• ASSIGNMENT: Copy the entire listing, down to the final line, exactly.

• DATASET CONTENT:
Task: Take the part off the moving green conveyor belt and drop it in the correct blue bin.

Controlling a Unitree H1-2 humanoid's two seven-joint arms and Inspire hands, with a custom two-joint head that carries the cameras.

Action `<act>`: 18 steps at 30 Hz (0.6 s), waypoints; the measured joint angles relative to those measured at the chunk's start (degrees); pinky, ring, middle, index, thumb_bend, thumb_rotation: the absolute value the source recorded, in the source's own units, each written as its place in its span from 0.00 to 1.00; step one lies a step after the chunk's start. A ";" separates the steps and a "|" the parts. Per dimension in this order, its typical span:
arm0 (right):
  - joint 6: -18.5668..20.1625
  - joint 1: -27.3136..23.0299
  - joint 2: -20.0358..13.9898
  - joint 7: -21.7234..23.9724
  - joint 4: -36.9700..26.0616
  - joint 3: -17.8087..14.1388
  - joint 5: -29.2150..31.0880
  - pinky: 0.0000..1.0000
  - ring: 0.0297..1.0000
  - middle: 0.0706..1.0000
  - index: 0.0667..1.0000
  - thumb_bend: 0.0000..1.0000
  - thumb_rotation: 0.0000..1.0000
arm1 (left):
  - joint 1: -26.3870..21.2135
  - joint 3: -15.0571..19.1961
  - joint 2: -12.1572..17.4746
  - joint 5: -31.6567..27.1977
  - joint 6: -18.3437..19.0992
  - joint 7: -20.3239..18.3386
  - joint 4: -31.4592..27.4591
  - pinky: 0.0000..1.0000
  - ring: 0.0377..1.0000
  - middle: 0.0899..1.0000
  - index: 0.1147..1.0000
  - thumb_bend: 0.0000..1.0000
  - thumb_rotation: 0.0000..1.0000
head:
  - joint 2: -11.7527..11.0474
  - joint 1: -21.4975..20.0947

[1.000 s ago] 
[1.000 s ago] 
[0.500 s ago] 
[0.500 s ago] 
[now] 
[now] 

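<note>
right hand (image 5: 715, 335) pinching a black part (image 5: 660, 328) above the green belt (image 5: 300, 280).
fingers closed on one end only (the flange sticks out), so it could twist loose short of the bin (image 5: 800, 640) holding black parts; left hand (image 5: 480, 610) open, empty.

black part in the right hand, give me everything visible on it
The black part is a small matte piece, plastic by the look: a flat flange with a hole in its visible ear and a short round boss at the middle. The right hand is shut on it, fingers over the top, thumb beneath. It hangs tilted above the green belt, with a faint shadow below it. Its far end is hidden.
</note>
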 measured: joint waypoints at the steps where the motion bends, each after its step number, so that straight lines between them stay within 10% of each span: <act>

• EXPECTED ANSWER:
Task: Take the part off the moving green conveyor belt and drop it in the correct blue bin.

Controlling a Unitree H1-2 humanoid's two seven-joint arms and Inspire hands, with a custom two-joint head that carries the cameras.

Action `<act>`: 18 steps at 30 Hz (0.6 s), waypoints; the measured joint angles relative to those measured at the chunk's start (degrees); pinky, ring, middle, index, thumb_bend, thumb_rotation: the absolute value the source recorded, in the source's own units, each written as its place in its span from 0.00 to 1.00; step one lies a step after the chunk's start. A ";" separates the steps and a "|" the parts. Per dimension in this order, its typical span:
arm0 (right):
  - joint 6: -18.5668..20.1625
  - joint 1: -27.3136..23.0299
  - joint 2: -20.0358..13.9898
  - joint 7: -21.7234..23.9724
  - joint 4: -36.9700..26.0616
  - joint 3: -17.8087..14.1388
  - joint 5: -29.2150..31.0880
  - pinky: 0.0000..1.0000
  - ring: 0.0297..1.0000
  - middle: 0.0706..1.0000
  - index: 0.0667..1.0000
  - thumb_bend: 0.0000..1.0000
  - thumb_rotation: 0.0000..1.0000
arm1 (left):
  - joint 1: -26.3870..21.2135
  - joint 3: -15.0571..19.1961
  - joint 2: -12.1572..17.4746
  - joint 5: -31.6567..27.1977
  - joint 6: -18.3437..19.0992
  - joint 7: -20.3239..18.3386
  - joint 4: -31.4592..27.4591
  - pinky: 0.0000..1.0000
  - ring: 0.0377..1.0000
  - middle: 0.0899..1.0000
  - index: 0.1147..1.0000
  - thumb_bend: 0.0000..1.0000
  - thumb_rotation: 0.0000..1.0000
head:
  - joint 2: -11.7527..11.0474
  - joint 1: -21.4975..20.0947

[1.000 s ago] 
[1.000 s ago] 
[0.500 s ago] 
[0.500 s ago] 
[now] 
[now] 

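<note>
right hand (image 5: 715, 335) pinching a black part (image 5: 660, 328) above the green belt (image 5: 300, 280).
fingers closed on one end only (the flange sticks out), so it could twist loose short of the bin (image 5: 800, 640) holding black parts; left hand (image 5: 480, 610) open, empty.

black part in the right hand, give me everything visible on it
The black part is a small matte piece, plastic by the look: a flat flange with a hole in its visible ear and a short round boss at the middle. The right hand is shut on it, fingers over the top, thumb beneath. It hangs tilted above the green belt, with a faint shadow below it. Its far end is hidden.
</note>
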 measured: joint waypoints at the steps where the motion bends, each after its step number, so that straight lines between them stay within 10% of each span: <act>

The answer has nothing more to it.